Your assignment:
Go through the data below. List every line that holds the word "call".

Collected material:

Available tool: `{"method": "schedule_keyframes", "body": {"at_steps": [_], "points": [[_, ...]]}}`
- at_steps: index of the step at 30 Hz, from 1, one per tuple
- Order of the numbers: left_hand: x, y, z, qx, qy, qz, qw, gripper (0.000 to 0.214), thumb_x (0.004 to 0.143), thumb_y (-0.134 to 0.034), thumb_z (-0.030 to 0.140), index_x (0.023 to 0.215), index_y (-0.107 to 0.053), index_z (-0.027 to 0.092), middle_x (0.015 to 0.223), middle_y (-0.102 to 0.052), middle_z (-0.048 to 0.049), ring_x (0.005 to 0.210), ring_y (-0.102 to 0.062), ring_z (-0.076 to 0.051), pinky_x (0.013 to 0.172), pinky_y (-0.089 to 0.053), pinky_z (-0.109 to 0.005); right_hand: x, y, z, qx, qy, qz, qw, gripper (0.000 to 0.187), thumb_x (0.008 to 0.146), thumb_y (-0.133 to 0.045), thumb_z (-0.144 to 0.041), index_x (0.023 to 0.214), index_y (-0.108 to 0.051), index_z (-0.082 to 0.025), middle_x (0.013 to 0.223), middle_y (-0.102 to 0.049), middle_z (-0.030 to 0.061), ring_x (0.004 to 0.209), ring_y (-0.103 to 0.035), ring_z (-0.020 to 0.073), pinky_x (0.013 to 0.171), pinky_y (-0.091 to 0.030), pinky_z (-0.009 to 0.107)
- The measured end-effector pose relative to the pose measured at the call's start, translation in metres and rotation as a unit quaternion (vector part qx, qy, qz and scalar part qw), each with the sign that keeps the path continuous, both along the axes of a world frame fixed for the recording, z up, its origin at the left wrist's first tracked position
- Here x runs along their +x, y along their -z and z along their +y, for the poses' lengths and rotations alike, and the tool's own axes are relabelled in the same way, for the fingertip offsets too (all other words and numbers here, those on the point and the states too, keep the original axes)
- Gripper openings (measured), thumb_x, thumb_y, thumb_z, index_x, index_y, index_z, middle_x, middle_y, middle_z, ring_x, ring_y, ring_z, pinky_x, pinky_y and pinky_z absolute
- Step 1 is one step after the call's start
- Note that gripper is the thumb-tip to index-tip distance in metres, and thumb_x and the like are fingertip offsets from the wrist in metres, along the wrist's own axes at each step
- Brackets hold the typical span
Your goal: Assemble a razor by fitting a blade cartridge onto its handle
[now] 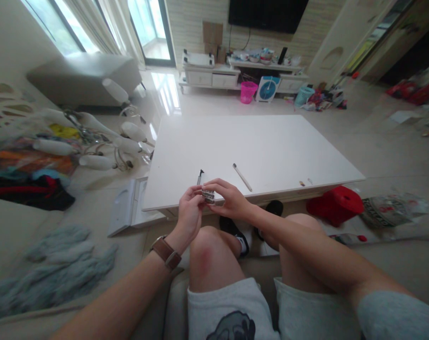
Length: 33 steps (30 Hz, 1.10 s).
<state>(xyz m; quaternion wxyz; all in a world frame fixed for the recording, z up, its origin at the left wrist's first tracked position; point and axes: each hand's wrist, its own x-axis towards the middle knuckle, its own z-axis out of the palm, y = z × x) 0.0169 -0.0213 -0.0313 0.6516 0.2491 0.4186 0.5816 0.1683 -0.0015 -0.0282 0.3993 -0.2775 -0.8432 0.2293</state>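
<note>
Both hands meet above my knees at the near edge of a white low table point(257, 146). Between them is a small metal folding tool point(208, 195). My left hand point(189, 215), with a brown strap at the wrist, pinches its left end. My right hand point(227, 198) curls round its right side with fingers closed. On the table just beyond lie a small dark-tipped tool point(200, 176) and a thin pale stick point(242, 177). Two tiny bits point(305, 182) lie further right.
A red stool point(337, 203) and a printed bag point(395, 210) lie on the floor at right. A chandelier with white glass shades point(94, 141) and coloured cloth lie at left. A white drawer part point(124, 208) rests beside the table. A TV cabinet point(243, 75), pink bin and fan stand at the back.
</note>
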Motion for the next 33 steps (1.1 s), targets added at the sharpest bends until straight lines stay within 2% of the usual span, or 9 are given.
{"method": "schedule_keyframes", "body": {"at_steps": [7,15,26,33], "points": [[-0.0008,0.0016,-0.0004,-0.002,0.008,0.011,1.0,0.033,0.06,-0.064,0.011,0.093,-0.063,0.014,0.082,-0.068,-0.0026,0.076,-0.062,-0.014,0.067,-0.046,-0.024,0.0009,-0.0027,-0.0007,-0.016,0.021,0.012,1.0,0.045,0.081,-0.065,-0.016,0.124,-0.054,-0.023,0.115,-0.06,0.0088,0.105,-0.059,0.0224,0.091,-0.052,0.038],[-0.0016,-0.0005,-0.0011,-0.009,0.006,0.009,1.0,0.032,0.059,-0.065,0.012,0.091,-0.065,0.014,0.082,-0.068,-0.0027,0.075,-0.061,-0.013,0.066,-0.045,-0.024,-0.0002,-0.0019,0.0,-0.022,0.028,0.019,0.999,0.042,0.08,-0.066,-0.016,0.12,-0.054,-0.021,0.109,-0.06,0.0076,0.1,-0.059,0.0211,0.087,-0.051,0.036],[-0.0017,-0.0031,-0.0004,-0.017,0.002,0.02,1.0,0.025,0.062,-0.07,0.018,0.086,-0.065,0.015,0.077,-0.065,-0.0002,0.072,-0.059,-0.012,0.063,-0.044,-0.022,0.0016,0.0,0.0009,-0.017,0.02,0.008,1.0,0.046,0.081,-0.068,-0.019,0.124,-0.052,-0.023,0.112,-0.061,0.0084,0.102,-0.059,0.0224,0.089,-0.051,0.038],[-0.0008,-0.0017,-0.0003,-0.012,0.015,0.035,0.999,0.016,0.063,-0.066,0.018,0.077,-0.062,0.014,0.074,-0.062,0.0,0.069,-0.057,-0.011,0.061,-0.043,-0.021,0.0016,0.0035,0.0009,-0.001,0.001,-0.006,1.0,0.049,0.082,-0.065,-0.017,0.129,-0.052,-0.024,0.119,-0.061,0.0095,0.11,-0.059,0.0237,0.094,-0.051,0.04]]}}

Task result:
- The measured end-effector pose relative to the pose measured at the call's start, translation in metres and rotation as a unit quaternion (vector part qx, qy, qz and scalar part qw), each with the sign that keeps the path continuous, both along the axes of a world frame fixed for the recording, z up, its origin at the left wrist's first tracked position
- Step 1 is one step after the call's start

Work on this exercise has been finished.